Assignment -> Would you transcribe the records below from the line with "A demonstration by" to the line with "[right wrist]", ends included, exactly and with nothing more, leaving the pictures out?

-.-.-

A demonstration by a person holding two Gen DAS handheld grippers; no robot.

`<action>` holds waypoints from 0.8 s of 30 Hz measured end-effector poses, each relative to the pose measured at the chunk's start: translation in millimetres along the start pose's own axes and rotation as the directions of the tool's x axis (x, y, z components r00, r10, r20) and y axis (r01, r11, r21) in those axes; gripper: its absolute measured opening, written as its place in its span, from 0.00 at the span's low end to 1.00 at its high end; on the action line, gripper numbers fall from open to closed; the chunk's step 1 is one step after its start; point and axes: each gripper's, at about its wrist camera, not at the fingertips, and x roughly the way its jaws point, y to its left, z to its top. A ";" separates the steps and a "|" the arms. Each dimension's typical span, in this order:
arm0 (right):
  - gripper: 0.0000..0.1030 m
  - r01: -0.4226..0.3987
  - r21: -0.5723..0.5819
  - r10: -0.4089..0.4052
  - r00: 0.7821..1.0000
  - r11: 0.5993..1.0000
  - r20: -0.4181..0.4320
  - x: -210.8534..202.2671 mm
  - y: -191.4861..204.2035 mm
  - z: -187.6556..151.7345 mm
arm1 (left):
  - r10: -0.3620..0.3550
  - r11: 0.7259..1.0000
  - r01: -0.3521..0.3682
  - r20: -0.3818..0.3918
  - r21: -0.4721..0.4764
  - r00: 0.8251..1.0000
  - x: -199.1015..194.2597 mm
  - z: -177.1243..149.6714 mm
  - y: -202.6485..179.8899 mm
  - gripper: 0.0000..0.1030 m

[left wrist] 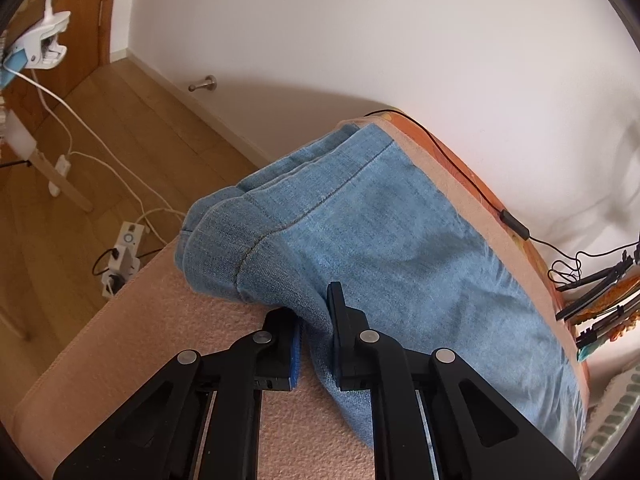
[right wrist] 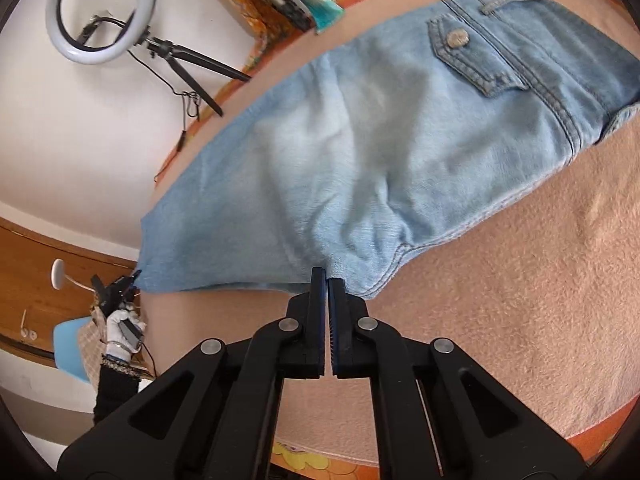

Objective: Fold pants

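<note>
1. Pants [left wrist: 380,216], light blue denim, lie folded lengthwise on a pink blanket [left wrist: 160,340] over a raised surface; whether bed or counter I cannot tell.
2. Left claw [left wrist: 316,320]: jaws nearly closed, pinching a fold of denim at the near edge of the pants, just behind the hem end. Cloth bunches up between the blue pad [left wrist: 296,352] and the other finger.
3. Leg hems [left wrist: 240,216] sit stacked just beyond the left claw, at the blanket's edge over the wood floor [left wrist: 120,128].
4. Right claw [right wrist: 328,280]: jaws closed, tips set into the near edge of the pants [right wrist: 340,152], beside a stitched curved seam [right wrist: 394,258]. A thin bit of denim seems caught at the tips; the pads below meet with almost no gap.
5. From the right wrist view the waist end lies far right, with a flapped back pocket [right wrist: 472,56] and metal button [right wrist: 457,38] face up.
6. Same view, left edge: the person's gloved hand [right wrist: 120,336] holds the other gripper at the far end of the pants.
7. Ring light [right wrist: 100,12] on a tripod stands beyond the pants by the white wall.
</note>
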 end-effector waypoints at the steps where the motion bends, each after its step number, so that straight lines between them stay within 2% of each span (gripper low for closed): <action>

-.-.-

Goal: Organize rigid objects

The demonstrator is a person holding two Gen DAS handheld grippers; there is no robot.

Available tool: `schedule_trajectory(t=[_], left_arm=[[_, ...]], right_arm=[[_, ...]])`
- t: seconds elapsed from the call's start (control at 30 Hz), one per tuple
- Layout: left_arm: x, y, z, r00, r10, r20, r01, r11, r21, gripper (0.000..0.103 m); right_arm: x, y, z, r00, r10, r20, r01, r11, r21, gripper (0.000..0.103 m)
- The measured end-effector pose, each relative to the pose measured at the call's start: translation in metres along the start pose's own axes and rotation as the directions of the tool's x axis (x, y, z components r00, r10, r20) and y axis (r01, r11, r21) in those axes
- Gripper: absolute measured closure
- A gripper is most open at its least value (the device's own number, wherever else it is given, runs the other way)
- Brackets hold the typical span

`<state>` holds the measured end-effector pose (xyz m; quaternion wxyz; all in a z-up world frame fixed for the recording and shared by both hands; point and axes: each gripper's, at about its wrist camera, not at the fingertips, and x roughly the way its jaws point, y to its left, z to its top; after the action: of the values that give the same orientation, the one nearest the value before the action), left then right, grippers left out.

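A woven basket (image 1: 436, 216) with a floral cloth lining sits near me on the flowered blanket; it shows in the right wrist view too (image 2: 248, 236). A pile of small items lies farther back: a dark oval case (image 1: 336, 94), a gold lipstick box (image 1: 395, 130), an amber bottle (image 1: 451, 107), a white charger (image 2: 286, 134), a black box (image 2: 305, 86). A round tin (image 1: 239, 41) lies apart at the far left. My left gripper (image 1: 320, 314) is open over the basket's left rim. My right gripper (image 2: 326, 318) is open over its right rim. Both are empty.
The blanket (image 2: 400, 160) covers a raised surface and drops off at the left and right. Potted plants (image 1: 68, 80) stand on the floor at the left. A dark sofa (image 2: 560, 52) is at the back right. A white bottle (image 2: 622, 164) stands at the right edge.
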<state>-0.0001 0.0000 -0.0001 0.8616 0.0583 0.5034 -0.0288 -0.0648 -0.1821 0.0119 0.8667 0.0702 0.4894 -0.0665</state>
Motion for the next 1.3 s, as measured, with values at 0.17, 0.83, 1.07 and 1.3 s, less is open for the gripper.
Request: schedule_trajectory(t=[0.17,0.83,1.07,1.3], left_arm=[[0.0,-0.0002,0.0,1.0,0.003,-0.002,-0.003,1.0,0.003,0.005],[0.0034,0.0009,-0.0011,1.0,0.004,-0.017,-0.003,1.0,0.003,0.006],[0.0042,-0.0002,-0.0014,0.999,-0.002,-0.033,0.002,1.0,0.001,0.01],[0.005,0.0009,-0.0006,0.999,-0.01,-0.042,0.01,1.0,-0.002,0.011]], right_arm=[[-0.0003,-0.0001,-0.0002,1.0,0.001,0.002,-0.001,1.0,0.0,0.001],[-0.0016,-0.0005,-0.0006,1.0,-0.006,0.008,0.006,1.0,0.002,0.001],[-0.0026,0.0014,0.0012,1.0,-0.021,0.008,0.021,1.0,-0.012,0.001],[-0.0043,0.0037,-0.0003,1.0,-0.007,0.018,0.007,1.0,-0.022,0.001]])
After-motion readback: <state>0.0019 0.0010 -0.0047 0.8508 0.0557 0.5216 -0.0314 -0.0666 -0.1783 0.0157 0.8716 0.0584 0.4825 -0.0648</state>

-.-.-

Response ->
A demonstration by a person holding two Gen DAS handheld grippers; no robot.

`<action>` holds waypoints from 0.8 s of 30 Hz measured end-effector poses, each relative to the pose measured at the chunk's start: translation in millimetres along the start pose's own axes and rotation as the directions of the tool's x axis (x, y, z components r00, r10, r20) and y axis (r01, r11, r21) in those axes; gripper: its absolute measured opening, written as its place in its span, from 0.00 at the span's low end to 1.00 at its high end; on the action line, gripper numbers fall from open to closed; the chunk's step 1 is one step after its start; point and axes: each gripper's, at about its wrist camera, not at the fingertips, and x roughly the way its jaws point, y to its left, z to its top. A ";" separates the steps and a "|" the arms. Each dimension's typical span, in this order:
arm0 (right):
  - gripper: 0.0000..0.1030 m
  - r01: -0.4226..0.3987
  - r21: -0.5723..0.5819
  - r10: -0.4089..0.4052
  - r00: 0.7821..1.0000
  - r11: 0.5993..1.0000
  - r20: -0.4181..0.4320
  - x: -210.8534..202.2671 mm
  - y: -191.4861..204.2035 mm
  - z: -187.6556..151.7345 mm
arm1 (left):
  - r10: -0.3620..0.3550
  - r11: 0.7259..1.0000
  - r01: -0.3521..0.3682
  - r20: -0.3818..0.3918
  - r21: -0.4721..0.4764
  - r00: 0.8251..1.0000
  - x: -199.1015..194.2597 mm
  - z: -177.1243..149.6714 mm
  - y: -202.6485..179.8899 mm
  - gripper: 0.0000..0.1030 m

[left wrist] 
[right wrist] 

No further answer is needed.